Che effetto le fa guardare al calendario e pensare che oggi avrebbe dovuto suonare?
«All’inizio ho sofferto, stavo per iniziare le prove con 13 musicisti per un tour che sarebbe partito in primavera 2020. Quando è arrivata la notizia del primo lockdown ero in Svizzera, la mia compagna ha origini ginevrine, e sono rimasto lì per capire cosa stava succedendo. C’è voluto qualche mese per abituarsi».
E poi ha aperto l’agenda: Sting, Stipe, Bono...
«Con Bono è nata l’inedita che ho fatto al Colosseo per l’Earth Day. Ho suonato da solo a Venezia, in piazza san Marco, con un testo in italiano del brano di Stipe. Nella tenuta in Chianti di Sting è nata “September”. E sono stato al compleanno di Jagger a Castagneto Carducci».
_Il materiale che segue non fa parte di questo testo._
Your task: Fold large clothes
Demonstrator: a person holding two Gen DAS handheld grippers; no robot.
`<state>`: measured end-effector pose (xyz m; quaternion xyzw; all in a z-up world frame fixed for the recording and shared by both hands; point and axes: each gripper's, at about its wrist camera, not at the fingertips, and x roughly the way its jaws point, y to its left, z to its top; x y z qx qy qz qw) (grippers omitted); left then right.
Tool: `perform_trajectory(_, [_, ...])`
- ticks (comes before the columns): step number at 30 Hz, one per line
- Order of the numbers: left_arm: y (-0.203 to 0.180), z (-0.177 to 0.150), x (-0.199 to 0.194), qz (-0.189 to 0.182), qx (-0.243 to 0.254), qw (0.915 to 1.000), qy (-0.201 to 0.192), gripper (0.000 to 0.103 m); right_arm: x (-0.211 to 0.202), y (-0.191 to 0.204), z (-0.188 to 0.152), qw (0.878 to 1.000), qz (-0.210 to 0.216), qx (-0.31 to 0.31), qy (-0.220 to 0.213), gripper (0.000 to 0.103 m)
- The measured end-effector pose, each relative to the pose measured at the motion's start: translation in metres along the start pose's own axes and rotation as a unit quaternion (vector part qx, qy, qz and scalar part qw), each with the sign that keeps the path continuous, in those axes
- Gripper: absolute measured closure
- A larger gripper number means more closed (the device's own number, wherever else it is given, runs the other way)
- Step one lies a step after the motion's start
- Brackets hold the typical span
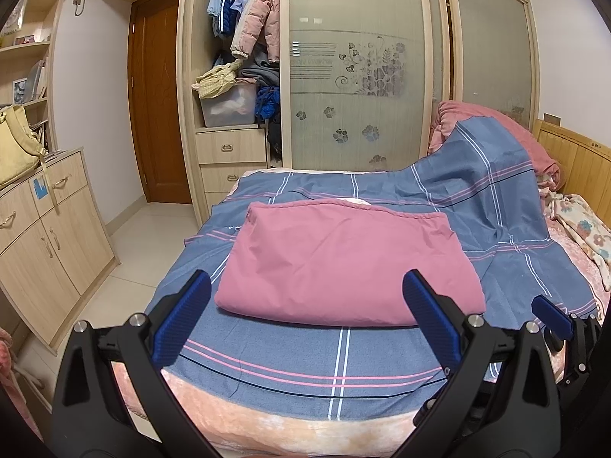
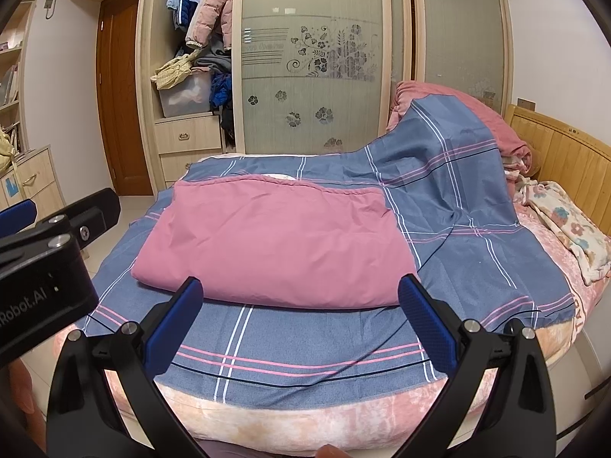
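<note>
Bedroom, wardrobe (image 1: 355, 68) behind bed (image 1: 267, 420), blue checked sheet (image 1: 305, 362) on top.

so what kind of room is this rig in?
A home bedroom, almost certainly. A bed with a wooden headboard fills the view, and behind it a sliding-door wardrobe stands open on hanging jackets. A folded pink cloth lies on the blue plaid sheet.

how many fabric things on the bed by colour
pink: 2, folded cloth and heaped quilt
blue plaid: 1, sheet
floral: 1, blanket
peach: 1, cover under the sheet
total: 5
</note>
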<state>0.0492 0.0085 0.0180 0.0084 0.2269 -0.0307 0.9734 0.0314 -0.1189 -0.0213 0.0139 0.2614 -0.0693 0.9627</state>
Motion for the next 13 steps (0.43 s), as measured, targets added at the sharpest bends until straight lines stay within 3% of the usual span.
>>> perform_trajectory(13, [0.005, -0.003, 0.011, -0.012, 0.002, 0.9998, 0.013, 0.002, 0.013, -0.005, -0.002, 1.000, 0.001, 0.003, 0.009, 0.001])
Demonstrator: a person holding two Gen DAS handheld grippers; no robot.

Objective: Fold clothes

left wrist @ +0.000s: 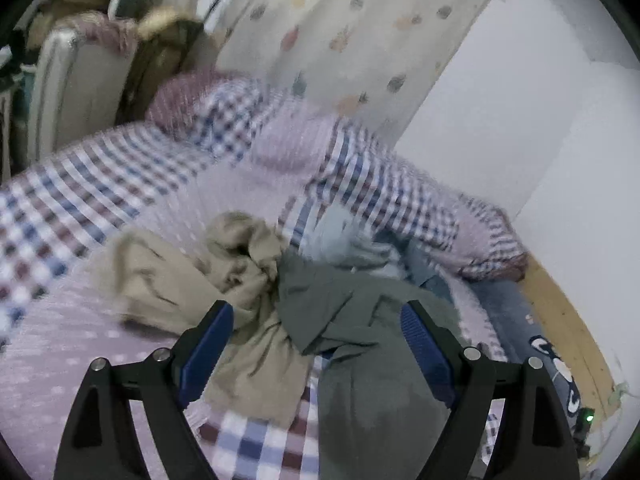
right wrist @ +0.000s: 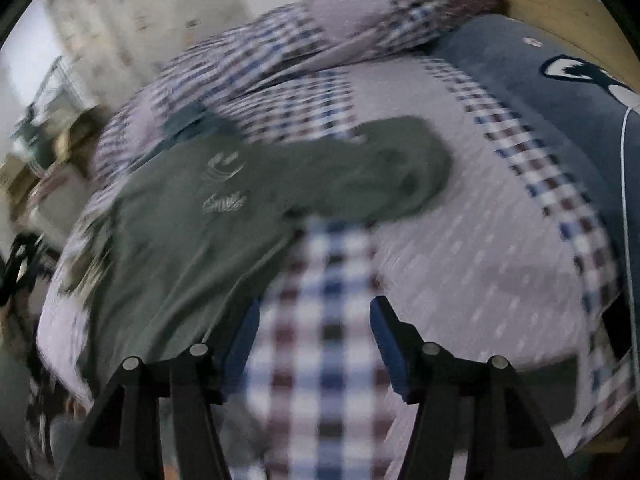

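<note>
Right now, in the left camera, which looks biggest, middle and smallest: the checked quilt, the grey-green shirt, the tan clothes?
1. checked quilt, clearly biggest.
2. and 3. grey-green shirt and tan clothes look alike; the shirt lies nearer the camera, so unsure.

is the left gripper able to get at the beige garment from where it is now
Probably yes. The left gripper is open, with the crumpled beige garment lying on the bed just ahead, partly between its fingers. The grey-green garment overlaps its right edge, so a grab there might catch both.
</note>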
Il prossimo amico-big da disturbare?
Giardinaggio
Passo le giornate con giardinieri e contadini:
li ho fatti diventare matti con i miei suggerimenti
«Mi sono sentito con Eric Clapton. Il 29 maggio 2022 faremo assieme un concerto evento a Berlino. Ci sarà anche Annie Lennox».
Come è nata l’amicizia?
«Era l’89. Stava con Lory Del Santo e vennero a sentirmi ad Agrigento. A fine concerto si presentò e mi disse: “Ho visto uno show che il mondo dovrebbe conoscere” e mi offrì di aprire il suo tour europeo. È stata una grande opportunità: l’etichetta iniziò a distribuire i miei dischi all’estero».
Clapton in privato?
«A differenza di altri artisti con cui faccio battute sarcastiche, lui è un gentleman».
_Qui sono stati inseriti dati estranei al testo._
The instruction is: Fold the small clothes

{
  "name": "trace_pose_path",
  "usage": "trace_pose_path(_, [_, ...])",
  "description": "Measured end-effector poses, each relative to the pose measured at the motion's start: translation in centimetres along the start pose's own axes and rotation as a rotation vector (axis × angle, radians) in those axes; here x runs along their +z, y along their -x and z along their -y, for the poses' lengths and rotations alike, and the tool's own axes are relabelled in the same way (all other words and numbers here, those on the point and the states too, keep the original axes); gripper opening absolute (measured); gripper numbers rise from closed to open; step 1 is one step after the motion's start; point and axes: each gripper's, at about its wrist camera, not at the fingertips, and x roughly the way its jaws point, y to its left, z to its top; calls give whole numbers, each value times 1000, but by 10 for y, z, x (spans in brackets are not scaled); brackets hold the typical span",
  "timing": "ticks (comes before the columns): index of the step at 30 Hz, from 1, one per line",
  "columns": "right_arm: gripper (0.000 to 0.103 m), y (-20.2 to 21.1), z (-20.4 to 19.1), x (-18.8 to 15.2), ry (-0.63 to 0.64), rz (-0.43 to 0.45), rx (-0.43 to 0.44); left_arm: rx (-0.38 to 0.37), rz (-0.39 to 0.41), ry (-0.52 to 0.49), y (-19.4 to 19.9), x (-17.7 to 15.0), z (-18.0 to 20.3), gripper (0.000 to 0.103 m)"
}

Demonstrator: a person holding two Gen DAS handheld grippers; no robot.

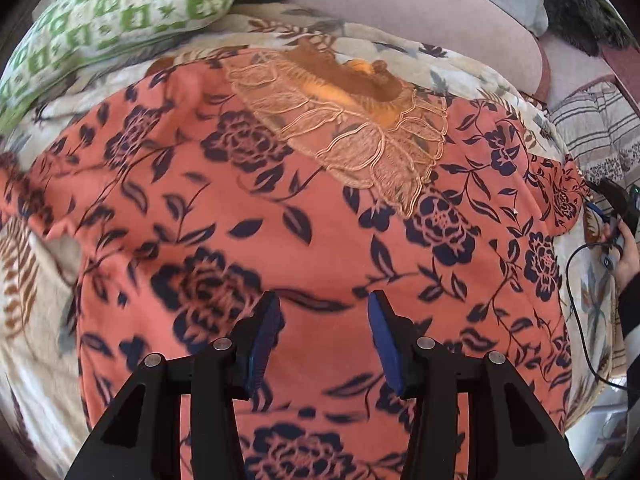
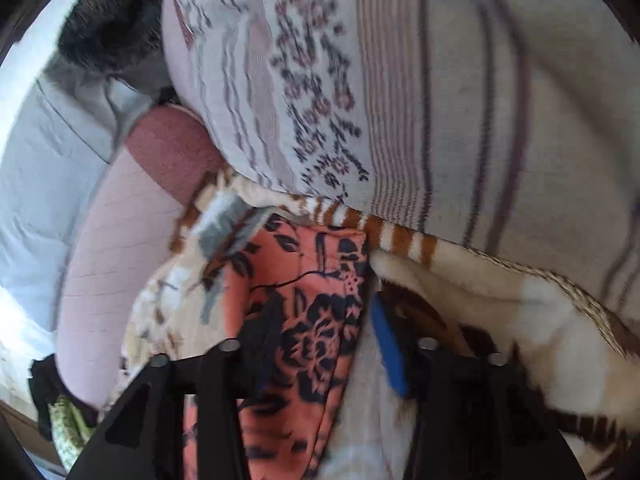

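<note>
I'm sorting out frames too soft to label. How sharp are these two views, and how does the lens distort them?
Left wrist view: the orange floral garment is fairly sharp mid-frame and smears toward the left edge; daylight is even, without glare. Right wrist view: motion blur throughout, and the striped pillow is streaked. Both views bulge from the fisheye lens and have dark corners.

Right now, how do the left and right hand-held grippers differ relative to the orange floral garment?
The left hand-held gripper hangs over the middle of the spread orange floral garment, nothing between its fingers. The right hand-held gripper sits at the garment's edge, with a fold of that fabric lying between its fingers. The left view is fairly sharp; the right is blurred. Both stand part open, with blue pads, and neither pinches the cloth.
</note>
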Motion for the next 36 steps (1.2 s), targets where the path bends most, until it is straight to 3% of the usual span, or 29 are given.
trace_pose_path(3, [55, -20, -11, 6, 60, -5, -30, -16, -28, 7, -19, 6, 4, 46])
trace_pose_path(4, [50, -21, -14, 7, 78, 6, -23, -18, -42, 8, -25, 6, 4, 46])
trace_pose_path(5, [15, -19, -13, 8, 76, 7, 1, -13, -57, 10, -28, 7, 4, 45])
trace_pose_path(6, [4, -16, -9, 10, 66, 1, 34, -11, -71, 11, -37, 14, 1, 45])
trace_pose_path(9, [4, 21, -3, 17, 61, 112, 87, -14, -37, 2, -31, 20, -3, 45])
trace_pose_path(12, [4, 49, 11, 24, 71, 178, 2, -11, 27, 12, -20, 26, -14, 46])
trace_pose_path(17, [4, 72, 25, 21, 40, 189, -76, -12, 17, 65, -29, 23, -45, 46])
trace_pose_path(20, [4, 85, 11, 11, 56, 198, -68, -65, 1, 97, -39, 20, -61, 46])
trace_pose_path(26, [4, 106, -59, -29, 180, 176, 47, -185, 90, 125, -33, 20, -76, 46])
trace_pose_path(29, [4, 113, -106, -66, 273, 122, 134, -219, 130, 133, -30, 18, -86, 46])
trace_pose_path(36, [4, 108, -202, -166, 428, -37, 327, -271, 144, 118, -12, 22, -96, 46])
Fedez al Primo Maggio si è lamentato per le ingerenze della Rai sul suo discorso. Lei ha mai sentito odore di censura?
«Venni invitato al Meeting di Comunione e liberazione a Rimini. Mi chiesero di non cantare “Solo una sana e consapevole” (per la frase sull’azione cattolica ndr) perché eravamo in diretta sulla Rai. Tranquillizzai Formigoni ma nei bis uscimmo tutti vestiti da prete per fare il pezzo. Finito lo show scappammo perché erano infuriati: se sei un artista vai sul palco e dici quello che pensi. Ci vogliono palle, spessore e coraggio».
Il ddl Zan è stato la pietra dello scandalo. Che ne pensa?
«Non bisognerebbe nemmeno parlarne, per me il problema non si pone nemmeno, ma visto che molti subiscono ingiustizie, devono potersi difendere».
Resterà nel cucuzzaro tutta l’estate?
«No! Farò 13 date, debutto a Montreux, in festival blues e jazz. Ripropongo l’idea acustica in formazione a tre. Se funzionasse potrei riformularla anche in Italia, chissà... Sto guardando, ma vado dove c’è da suonare».